◆ **What you should do**: A single figure is the whole answer: the number of lines in the entries that contain "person".

= Beginning of Section =

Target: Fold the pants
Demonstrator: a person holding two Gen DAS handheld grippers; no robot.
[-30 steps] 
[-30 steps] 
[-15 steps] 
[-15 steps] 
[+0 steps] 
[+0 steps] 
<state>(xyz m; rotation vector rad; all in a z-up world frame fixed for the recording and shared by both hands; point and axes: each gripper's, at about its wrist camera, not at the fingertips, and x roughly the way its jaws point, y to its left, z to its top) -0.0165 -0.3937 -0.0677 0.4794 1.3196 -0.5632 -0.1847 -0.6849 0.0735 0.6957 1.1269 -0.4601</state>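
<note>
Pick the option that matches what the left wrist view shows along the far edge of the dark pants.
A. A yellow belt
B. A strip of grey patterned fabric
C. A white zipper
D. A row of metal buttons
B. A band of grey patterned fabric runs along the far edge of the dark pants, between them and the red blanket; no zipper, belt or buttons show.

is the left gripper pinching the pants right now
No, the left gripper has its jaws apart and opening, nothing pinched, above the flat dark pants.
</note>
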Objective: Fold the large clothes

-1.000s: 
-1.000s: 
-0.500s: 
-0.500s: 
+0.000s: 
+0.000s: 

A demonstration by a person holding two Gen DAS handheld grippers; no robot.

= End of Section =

◆ **Your response**: 2